On le voit, les rôles ont été particulièrement bien écrits, ciselés jusque dans les moindres détails. Il ne restait plus qu’à trouver les interprètes qui sauraient les incarner, mais surtout leur insuffler une âme. Le moins que l’on puisse dire, c’est que Guillermo Arriaga a eu du flair.
Les deux jeunes actrices sont formidables de spontanéité et d’intensité, avec une mention spéciale pour Jennifer Lawrence, troublante Mariana, visage d’ange abritant un magma d’émotions contradictoires. On saura gré au cinéaste d’avoir lancé sur grand écran cette actrice prometteuse – prix de la révélation féminine lors de la dernière Mostra de Venise.
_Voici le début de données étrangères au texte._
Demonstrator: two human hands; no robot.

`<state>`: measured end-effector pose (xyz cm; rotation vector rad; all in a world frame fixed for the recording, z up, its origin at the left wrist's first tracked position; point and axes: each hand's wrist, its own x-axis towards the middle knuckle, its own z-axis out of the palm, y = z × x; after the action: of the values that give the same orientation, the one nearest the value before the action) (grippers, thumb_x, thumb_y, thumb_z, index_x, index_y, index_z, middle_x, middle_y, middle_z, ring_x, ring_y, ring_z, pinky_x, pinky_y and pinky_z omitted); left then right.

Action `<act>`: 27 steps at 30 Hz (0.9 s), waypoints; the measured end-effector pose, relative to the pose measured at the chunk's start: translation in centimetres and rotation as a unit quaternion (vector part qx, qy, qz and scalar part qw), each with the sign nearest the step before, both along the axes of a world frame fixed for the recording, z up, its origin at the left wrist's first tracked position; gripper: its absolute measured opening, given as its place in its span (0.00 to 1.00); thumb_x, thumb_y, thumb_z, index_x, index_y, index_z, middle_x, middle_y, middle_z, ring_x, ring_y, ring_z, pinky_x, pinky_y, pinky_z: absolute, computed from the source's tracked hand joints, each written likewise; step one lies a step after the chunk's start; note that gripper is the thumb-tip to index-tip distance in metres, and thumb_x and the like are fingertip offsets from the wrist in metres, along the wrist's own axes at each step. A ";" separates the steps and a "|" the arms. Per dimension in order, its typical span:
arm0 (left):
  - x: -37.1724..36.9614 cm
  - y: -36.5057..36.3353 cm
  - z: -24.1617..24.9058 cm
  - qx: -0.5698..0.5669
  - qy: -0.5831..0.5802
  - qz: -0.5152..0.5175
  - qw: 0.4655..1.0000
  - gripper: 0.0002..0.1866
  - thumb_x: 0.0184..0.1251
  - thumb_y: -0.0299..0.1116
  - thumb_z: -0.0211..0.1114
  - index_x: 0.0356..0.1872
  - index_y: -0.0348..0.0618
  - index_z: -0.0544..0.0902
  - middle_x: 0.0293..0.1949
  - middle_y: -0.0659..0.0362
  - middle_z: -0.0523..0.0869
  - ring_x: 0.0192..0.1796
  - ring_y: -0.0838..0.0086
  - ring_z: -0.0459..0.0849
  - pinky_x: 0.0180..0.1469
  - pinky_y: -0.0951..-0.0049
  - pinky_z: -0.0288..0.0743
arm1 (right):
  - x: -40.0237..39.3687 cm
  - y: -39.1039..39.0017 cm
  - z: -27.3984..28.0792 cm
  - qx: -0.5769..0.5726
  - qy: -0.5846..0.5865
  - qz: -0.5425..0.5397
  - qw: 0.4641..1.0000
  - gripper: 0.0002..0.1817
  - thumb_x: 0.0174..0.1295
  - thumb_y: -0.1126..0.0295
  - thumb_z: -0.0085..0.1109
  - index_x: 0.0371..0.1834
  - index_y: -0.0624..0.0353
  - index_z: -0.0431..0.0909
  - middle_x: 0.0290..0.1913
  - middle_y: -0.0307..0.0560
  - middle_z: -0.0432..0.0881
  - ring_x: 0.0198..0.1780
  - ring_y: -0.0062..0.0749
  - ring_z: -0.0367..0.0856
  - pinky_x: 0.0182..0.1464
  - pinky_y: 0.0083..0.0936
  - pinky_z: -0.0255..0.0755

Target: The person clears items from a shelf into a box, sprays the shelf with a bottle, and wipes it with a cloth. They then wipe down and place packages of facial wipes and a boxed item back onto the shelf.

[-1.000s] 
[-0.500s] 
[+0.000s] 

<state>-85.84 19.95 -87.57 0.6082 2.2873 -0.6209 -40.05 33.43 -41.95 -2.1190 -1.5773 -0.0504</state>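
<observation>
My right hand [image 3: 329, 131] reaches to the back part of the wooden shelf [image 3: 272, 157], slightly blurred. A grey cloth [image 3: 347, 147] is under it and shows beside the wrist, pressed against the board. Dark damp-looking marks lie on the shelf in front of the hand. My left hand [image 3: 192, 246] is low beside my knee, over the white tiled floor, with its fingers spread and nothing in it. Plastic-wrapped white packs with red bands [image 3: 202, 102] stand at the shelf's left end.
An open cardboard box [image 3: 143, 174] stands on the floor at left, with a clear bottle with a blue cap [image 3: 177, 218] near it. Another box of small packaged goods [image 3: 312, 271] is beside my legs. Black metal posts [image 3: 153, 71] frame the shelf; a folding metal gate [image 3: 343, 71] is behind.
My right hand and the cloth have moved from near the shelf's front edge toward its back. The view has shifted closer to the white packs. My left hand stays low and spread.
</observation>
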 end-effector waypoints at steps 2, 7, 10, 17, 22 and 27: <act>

On lui saura également gré d’avoir permis à Kim Basinger d’effectuer un come-back remarqué, en lui offrant l’un de ses plus beaux rôles. L’actrice, dont la dernière grande performance remonte à plus de dix ans (L.A. Confidential) est ici rayonnante, toujours aussi désirable – à la voir dans ce film, on peine à croire qu’elle est âgée de 56 ans… - et bouleversante dans certaines scènes.
  
Et bien sûr, il y a Charlize, la divine Charlize Theron. Un corps de rêve, un visage exquis, des yeux dans lesquels ont pourrait se noyer… et un véritable talent d’actrice, qui lui a déjà valu un Oscar (pour Monster, en 2004) et qu’elle confirme de film en film, à l’aise dans les grosses productions comme dans de petits films plus intimistes. En confiance devant la caméra de Guillermo Arriaga, elle se met encore une fois à nu, au sens propre comme au figuré, et livre un superbe portrait de femme au bord du gouffre, brisée et tourmentée par les ombres d’un passé trop lourd pour elle. Sans artifices et toujours avec la générosité et l’humilité qui la caractérisent.
Grâce à ce casting magnifique, et à son incroyable talent de conteur, Guillermo Arriaga réalise un premier film dense, fort et résolument teinté d’espoir. Loin de la terre brûlée est à l’image de sa dernière séquence : un habile et très fluide enchevêtrement de petites histoires reliées les unes aux autres, qui débouche sur une belle dose d’émotion.